Recommendation: WAIT. Current price offers reasonable value, but the $121 low from February shows the stock can go lower if Q1 2026 disappoints. Accumulate at $125-135 for a 30-40% margin of safety to normalized fair value. Strong buy below $110 where the risk/reward becomes asymmetric.
This is not a "sleep well at night" stock -- it requires conviction that Medicaid rate cycles mean-revert and tolerance for 2-3 years of compressed earnings. But for patient investors willing to underwrite cyclical trough risk in an essential-service business backed by two of the world's best value investors, MOH offers compelling risk-adjusted returns.

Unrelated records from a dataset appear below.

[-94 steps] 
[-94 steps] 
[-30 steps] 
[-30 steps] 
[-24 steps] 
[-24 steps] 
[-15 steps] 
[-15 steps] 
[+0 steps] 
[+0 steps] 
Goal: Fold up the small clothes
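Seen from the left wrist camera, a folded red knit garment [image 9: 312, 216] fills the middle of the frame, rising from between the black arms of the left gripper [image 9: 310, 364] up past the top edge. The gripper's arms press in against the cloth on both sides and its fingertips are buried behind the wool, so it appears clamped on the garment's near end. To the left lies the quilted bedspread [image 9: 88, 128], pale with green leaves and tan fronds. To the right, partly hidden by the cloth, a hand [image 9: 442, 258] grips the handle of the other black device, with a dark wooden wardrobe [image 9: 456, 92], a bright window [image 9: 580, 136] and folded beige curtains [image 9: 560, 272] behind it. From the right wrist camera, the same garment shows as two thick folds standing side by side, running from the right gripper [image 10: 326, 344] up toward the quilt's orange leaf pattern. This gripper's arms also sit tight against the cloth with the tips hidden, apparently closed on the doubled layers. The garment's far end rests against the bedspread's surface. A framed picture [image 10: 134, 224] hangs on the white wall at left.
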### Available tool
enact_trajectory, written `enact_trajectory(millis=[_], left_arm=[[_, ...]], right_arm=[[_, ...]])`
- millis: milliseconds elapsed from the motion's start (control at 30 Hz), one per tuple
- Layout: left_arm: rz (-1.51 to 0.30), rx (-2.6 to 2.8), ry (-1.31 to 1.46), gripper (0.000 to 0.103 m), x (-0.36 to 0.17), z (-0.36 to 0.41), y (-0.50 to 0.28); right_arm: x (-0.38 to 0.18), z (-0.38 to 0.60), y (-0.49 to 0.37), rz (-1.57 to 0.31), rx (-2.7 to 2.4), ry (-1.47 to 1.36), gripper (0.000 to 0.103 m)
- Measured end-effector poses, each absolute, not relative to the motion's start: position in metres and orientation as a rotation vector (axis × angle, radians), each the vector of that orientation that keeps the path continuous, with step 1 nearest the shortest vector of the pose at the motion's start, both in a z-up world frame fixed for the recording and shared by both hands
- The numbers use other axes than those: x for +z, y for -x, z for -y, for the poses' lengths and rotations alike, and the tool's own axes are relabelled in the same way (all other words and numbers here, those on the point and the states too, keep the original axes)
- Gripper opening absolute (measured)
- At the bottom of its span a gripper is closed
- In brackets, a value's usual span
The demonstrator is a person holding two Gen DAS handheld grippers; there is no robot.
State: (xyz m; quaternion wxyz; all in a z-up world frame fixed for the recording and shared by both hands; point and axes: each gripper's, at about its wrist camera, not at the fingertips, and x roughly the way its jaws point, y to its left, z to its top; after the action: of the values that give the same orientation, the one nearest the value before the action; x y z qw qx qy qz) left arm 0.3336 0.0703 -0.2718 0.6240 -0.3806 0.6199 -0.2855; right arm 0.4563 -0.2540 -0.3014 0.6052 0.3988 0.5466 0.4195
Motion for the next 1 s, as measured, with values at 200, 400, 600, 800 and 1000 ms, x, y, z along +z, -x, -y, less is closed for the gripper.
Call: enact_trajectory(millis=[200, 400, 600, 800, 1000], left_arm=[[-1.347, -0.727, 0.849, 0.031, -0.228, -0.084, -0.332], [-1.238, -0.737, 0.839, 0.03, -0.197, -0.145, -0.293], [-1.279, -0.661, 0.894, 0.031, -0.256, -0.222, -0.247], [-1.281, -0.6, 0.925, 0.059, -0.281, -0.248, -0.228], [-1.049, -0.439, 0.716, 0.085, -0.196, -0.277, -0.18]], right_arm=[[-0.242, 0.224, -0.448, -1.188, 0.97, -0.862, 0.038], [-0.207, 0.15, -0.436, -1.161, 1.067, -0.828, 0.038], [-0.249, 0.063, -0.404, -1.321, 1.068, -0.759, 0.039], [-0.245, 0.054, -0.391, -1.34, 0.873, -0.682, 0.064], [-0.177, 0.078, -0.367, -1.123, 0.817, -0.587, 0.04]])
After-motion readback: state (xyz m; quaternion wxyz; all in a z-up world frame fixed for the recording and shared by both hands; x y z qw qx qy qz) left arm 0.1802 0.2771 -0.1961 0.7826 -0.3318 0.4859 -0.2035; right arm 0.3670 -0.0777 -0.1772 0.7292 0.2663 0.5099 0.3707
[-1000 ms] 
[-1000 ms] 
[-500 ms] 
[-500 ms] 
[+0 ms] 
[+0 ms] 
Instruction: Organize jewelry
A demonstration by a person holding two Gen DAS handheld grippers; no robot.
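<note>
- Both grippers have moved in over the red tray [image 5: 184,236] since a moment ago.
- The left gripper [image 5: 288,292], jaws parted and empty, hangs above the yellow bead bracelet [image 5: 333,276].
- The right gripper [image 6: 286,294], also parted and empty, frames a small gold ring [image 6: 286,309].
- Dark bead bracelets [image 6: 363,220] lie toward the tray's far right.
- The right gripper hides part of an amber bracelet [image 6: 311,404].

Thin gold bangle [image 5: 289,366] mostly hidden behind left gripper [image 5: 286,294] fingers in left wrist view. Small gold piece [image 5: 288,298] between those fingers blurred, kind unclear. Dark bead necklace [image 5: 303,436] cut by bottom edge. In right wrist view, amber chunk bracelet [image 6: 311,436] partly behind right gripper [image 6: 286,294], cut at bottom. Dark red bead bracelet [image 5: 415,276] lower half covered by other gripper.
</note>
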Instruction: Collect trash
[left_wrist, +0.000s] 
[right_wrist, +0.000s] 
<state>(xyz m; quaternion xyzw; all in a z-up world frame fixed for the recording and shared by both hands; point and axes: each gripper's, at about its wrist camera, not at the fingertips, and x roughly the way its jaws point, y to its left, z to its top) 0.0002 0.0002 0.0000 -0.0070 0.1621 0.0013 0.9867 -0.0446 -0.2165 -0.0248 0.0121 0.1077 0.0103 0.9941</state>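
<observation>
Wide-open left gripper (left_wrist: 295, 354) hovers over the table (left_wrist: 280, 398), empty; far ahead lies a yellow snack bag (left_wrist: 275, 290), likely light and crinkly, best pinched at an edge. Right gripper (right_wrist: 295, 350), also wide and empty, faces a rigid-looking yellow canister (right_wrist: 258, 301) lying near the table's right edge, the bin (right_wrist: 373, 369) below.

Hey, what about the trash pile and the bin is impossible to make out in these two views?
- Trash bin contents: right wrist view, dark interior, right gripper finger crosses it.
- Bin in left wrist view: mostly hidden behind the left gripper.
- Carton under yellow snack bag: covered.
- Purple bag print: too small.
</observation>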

Appendix: Key Financial Data
Quarterly EPS Trend (Last 8 Quarters)
| Quarter | Revenue | GAAP EPS | Adj EPS | MCR |
|---|---|---|---|---|
| Q4 2025 | $11.38B | -$3.15 | -$2.75 | 94.6% |
| Q3 2025 | $11.48B | $1.51 | $1.84 | 92.6% |
| Q2 2025 | $11.43B | $4.75 | $5.48 | 90.3% |
| Q1 2025 | $11.15B | $5.45 | $6.08 | 89.7% |
| Q4 2024 | $10.50B | $4.44 | $5.05 | 90.2% |
| Q3 2024 | $10.34B | $5.65 | $6.01 | 89.2% |
| Q2 2024 | $9.88B | $5.17 | $5.86 | 89.8% |
| Q1 2024 | $9.93B | $5.17 | $5.73 | 89.0% |
2026 Guidance Summary
| Metric | 2026 Guidance |
|---|---|
| Premium Revenue | $42.2B (-2% vs 2025) |
| GAAP EPS | >= $3.20 |
| Adjusted EPS | >= $5.00 |
| Consolidated MCR | 92.6% |
| Medicaid MCR | 92.9% |
| Medicare MCR | 94.0% |
| Marketplace MCR | 85.5% |
| G&A Ratio (Adj) | 6.4% |
Share Count Reduction
| Year | Diluted Shares (M) | Buybacks |
|---|---|---|
| 2025 | 52.9M | $1,037M |
| 2024 | 56.5M | $1,057M |
| 2023 | 58.6M | $60M |
| 2022 | 57.8M | $454M |
| 2021 | 58.4M | $181M |
Data Sources: AlphaVantage API (financial statements, earnings), Molina Healthcare Q4 2025 earnings release (investors.molinahealthcare.com), StockAnalysis.com (financial data cross-reference), WebSearch (Klarman/Burry positions, management data).